Altered anxiety- and depressive-like behaviors in 3xTg mice during Alzheimer’s disease progression. a Schematic representation of the open field test (OFT), used to assess anxiety-like behavior by measuring thigmotactic behavior and exploration tendencies. b Representative tracking plots (left) and heat maps (right) of a 12-month-old (12 m) WT and 3xTg mice in the OFT. c Quantification of the total distance traveled (cm) in the inner zone of the open field arena across different ages. d Distance traveled (cm) along the walls of the open field. e Time spent (s) in the inner zone of the arena. f Number of entries into the inner zone. g Schematic representation of the elevated plus maze (EPM), consisting of two open and two closed arms, used to assess anxiety-related behavior. h Time spent in the open arms of the elevated plus maze by 12 m WT and 3xTg mice. i Time spent in the closed arms of the maze for 12 m WT and 3xTg mice. j Time spent at the edges of the open arms, an indicator of increased exploratory behavior and potential disinhibition of fear responses. k Schematic of the tail suspension test (TST), used to evaluate depressive-like behavior by measuring immobility time. l Percentage of immobility time in the TST across different ages. Data are presented as mean ± SEM. Each dot represents an individual mouse. Statistical significance: *p ≤ 0.05; **p ≤ 0.01; ***p ≤ 0.001 vs.

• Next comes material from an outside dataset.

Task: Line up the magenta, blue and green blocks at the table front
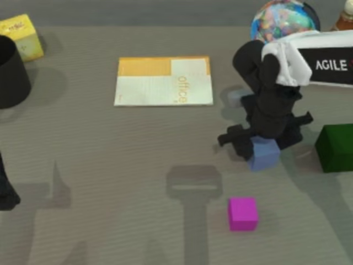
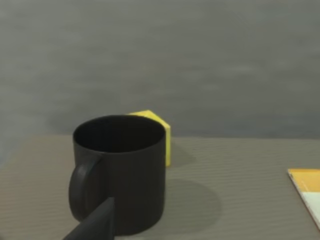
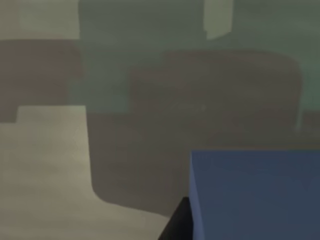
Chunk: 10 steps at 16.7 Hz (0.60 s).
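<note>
Blocks number three on the table: a magenta block near the front, a blue block behind and slightly right of it, and a green block at the right edge. Right end effector sits directly over the blue block, black fingers on either side, apparently clamped on it; its wrist view shows the blue face close up with a dark finger beside it. One orange-and-cream book lies farther back, centre. One black mug and one yellow box stand at the far left, one globe at the far right. Left arm is parked at the left edge; I cannot tell its end effector's state.
</note>
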### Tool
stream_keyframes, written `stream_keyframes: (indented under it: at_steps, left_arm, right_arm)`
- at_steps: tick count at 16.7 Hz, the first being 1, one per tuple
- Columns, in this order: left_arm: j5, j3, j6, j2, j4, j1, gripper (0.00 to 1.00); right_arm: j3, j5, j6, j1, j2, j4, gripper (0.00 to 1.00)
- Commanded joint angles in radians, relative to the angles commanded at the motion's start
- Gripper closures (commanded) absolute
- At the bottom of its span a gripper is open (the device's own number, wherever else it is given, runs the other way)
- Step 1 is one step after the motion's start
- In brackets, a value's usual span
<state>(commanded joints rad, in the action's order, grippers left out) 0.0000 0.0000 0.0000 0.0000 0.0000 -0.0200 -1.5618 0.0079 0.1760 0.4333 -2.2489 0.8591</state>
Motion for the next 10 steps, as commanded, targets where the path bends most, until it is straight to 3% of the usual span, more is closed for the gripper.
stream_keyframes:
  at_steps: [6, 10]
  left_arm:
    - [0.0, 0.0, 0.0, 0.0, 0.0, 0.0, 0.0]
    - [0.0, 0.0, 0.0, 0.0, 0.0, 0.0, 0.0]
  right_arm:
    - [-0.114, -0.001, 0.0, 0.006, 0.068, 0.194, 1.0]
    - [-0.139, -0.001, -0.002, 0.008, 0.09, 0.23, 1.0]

WT; #p ≤ 0.05 vs. 2 m of the same genotype

To confirm the observed alterations in the anxiety-related behavior of transgenic mice, we additionally performed the elevated plus maze test [96] on WT and 3xTg mice at 12 months of age. Briefly, the maze features an elevated cross-shaped structure with two open and two enclosed arms (Fig. 6g). The maze is positioned 40 cm above the ground. Mice are placed in the center of the maze and allowed to freely explore for 10 min. Typically, animals explore novel environments but avoid elevated, open areas due to predation risk. We observed that 3xTg mice spent more time in the open arms of the maze than control animals (Fig. 6h) without changes in the time spent in the closed arms (Fig. 6i). The time spent exploring the edges of the open arms of the maze was also greater in 3xTg mice than in WT mice at 12 m (Fig. 6j). Increased-edge exploration could indicate a disinhibition of fear responses, altered decision-making, or a deficit in perceiving environmental threats. These results, along with those from the open field test showing that 3xTg mice spend more time in the center, further support the idea that these animals display reduced anxiety or modified risk assessment. Thus, anxiety-like behavior appears to be altered (likely decreased) in 3xTg mice.

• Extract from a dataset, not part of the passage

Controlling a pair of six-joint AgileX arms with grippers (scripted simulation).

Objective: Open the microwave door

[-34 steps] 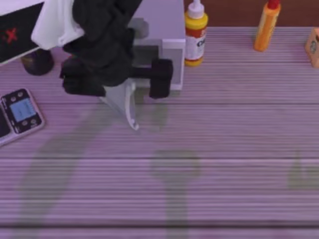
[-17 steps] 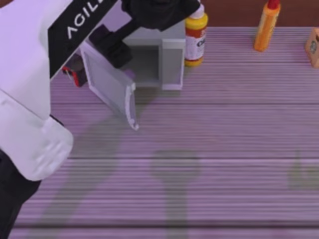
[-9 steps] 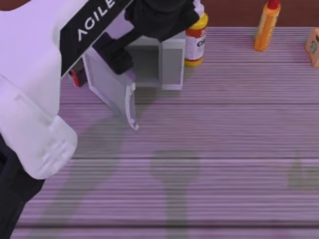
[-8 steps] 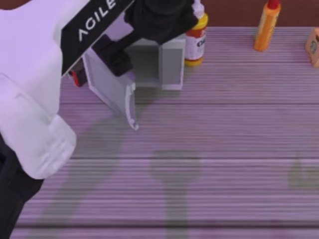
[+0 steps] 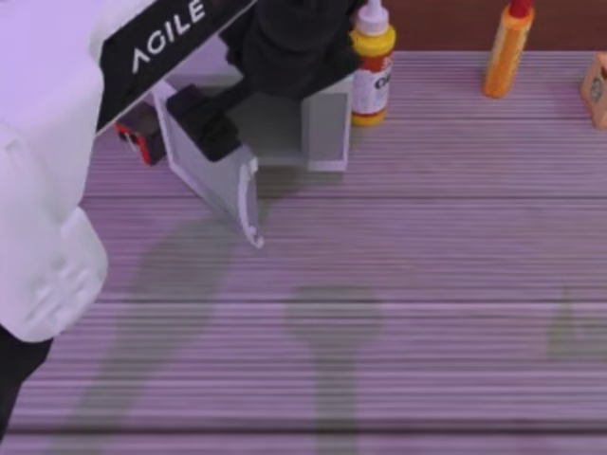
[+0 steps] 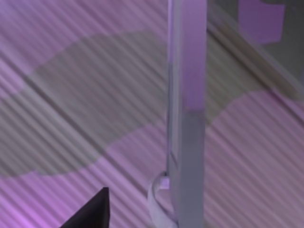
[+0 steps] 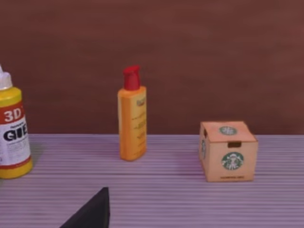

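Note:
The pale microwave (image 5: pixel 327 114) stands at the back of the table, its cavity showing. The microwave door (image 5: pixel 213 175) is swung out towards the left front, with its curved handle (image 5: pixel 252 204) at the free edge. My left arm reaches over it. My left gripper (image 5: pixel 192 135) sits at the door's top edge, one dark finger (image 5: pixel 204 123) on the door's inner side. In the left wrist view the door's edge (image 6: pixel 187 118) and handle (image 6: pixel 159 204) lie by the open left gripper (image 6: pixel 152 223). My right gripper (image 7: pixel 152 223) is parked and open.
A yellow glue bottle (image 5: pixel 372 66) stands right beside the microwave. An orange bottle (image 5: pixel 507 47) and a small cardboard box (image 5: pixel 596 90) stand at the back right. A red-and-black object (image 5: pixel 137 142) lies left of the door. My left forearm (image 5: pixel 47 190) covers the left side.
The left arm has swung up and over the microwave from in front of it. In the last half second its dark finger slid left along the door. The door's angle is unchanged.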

To evaluate potential depressive-like behaviors related to the progression of Alzheimer’s pathology, we performed the tail suspension test (TST). This test was developed by Steru et al. [104] as an alternative to the Forced Swim Test. The test is based on the innate escape response of mice when suspended by their tails. Initially, the animals actively try to escape, but after repeated unsuccessful attempts, they become immobile (Fig. 6k). The duration of this immobility is considered an indicator of behavioral despair, with longer immobility times reflecting greater depressive-like behavior. As shown in Fig. 6l, starting from six months of age, 3xTg mice exhibited a significantly greater percentage of immobility time—about twice that of their respective controls—indicating that Alzheimer’s mice displayed depressive-like behaviors from six months onward, which were not seen in WT mice.

Taken together, our behavioral analysis revealed significant alterations in anxiety- and depressive-like behaviors in 3xTg mice. These findings suggest that catecholaminergic dysfunction in 3xTg mice is accompanied by distinct behavioral alterations, reinforcing the link between neurochemical imbalances and neuropsychiatric symptoms observed in Alzheimer’s disease.

Discussion

This study uncovers a previously overlooked aspect of Alzheimer’s disease pathology: the early and progressive dysfunction of adrenal chromaffin cells and its potential impact on systemic catecholaminergic signaling. While AD research has mainly focused on the CNS, our findings emphasize the role of the peripheral nervous system in disease-related changes. Using electrophysiological, amperometric, and neurochemical analyses, we show that CC impairments occur before cognitive symptoms and worsen over time. These changes are associated with significant neurotransmitter imbalances in plasma and brain regions, indicating broader neurochemical dysregulation. We discuss the implications of these findings for understanding AD-related neuropsychiatric symptoms and autonomic dysfunction, as well as their potential for identifying new biomarkers and therapeutic targets.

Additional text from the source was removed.